O "Negão da Péda" me disse que Papai Noel não tem visitado a periferia. É que na favela não tem chaminé nem lugar para colocar trenó. Além disso, no subúrbio para entrar precisa ter crachá. Não é recomendado chegar no meio da noite sem ser morador da área ou conhecido dos moradores. Tem outro problema, depois das 19h ninguém sai de casa e quem sai só sai a serviço (do tráfico). Criança na periferia não tem brinquedo. Filho de pobre brinca com seringa usada, achada no lixão, bola de meia, boneca sem cabeça, ou sem perna, espingarda de madeira, cápsula de fuzil e pipa.O que se espera na periferia é que de uma hora para outra apareçam uns ricaços cheios de boa vontade, descarregando a consciência na distribuição de brinquedos que seus filhos não querem.

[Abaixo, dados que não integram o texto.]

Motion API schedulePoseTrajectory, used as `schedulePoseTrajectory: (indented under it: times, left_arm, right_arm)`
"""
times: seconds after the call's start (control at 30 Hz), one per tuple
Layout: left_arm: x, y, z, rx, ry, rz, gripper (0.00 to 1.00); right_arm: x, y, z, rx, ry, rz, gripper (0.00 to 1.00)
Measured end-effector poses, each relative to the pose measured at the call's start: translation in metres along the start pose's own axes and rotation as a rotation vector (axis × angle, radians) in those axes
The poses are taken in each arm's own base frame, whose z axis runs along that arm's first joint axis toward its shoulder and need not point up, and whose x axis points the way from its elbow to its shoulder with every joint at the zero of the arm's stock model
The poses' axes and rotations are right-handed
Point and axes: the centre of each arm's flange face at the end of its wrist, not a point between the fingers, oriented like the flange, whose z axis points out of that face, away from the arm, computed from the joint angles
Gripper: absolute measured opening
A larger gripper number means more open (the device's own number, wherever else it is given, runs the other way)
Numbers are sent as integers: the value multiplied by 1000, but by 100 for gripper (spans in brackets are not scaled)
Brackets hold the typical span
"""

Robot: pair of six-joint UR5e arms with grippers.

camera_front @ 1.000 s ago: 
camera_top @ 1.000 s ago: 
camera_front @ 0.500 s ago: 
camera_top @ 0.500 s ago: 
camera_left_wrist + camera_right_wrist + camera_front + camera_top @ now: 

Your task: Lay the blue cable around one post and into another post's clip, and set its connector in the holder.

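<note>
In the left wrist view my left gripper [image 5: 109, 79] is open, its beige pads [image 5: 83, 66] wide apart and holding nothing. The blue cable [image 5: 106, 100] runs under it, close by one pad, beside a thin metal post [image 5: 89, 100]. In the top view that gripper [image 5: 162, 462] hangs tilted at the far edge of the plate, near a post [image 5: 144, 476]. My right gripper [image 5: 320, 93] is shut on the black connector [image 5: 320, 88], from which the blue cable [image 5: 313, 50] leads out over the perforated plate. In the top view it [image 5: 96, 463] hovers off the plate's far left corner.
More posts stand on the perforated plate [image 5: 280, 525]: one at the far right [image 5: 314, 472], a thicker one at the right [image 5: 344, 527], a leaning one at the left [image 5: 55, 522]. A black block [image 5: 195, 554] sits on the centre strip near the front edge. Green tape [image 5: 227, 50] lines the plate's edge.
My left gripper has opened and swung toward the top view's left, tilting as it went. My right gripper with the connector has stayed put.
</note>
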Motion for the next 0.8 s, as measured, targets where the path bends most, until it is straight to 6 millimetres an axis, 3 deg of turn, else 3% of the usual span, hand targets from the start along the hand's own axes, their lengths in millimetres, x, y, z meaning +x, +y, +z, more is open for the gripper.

Se espera também a presença de alguns políticos, distribuindo bola e boneca de plástico. Falsos moralistas sempre aparecem, com suas cestas básicas e seus panfletos proselitistas.
Papai Noel não combina com a paisagem da periferia. Destoa pelas vestes e pela pompa. Para a grande maioria dos moradores o preço da sobrevivência é a rendição. Rendem-se ao status quo e a lei do silêncio. Remdem-se a compra de voto e a aristocracia.
Já faz tempo que meus filhos não me perguntam por Papai Noel. Eles, como eu, não acreditam em duendes, políticos, burocratas, moralistas e seres fantásticos. Seria de bom grado que na periferia fosse o calçamento, a escola, o posto de saúde e a assistência social, fosse o que sobra no shopping e nas mesas fartas da hight society.
Eu sei, eu sou pessimista. Mas, tenham todos os poucos leitores desse blog um Natal feliz, aproveitem para rezar pelos que nunca terão 1% da sua felicidade.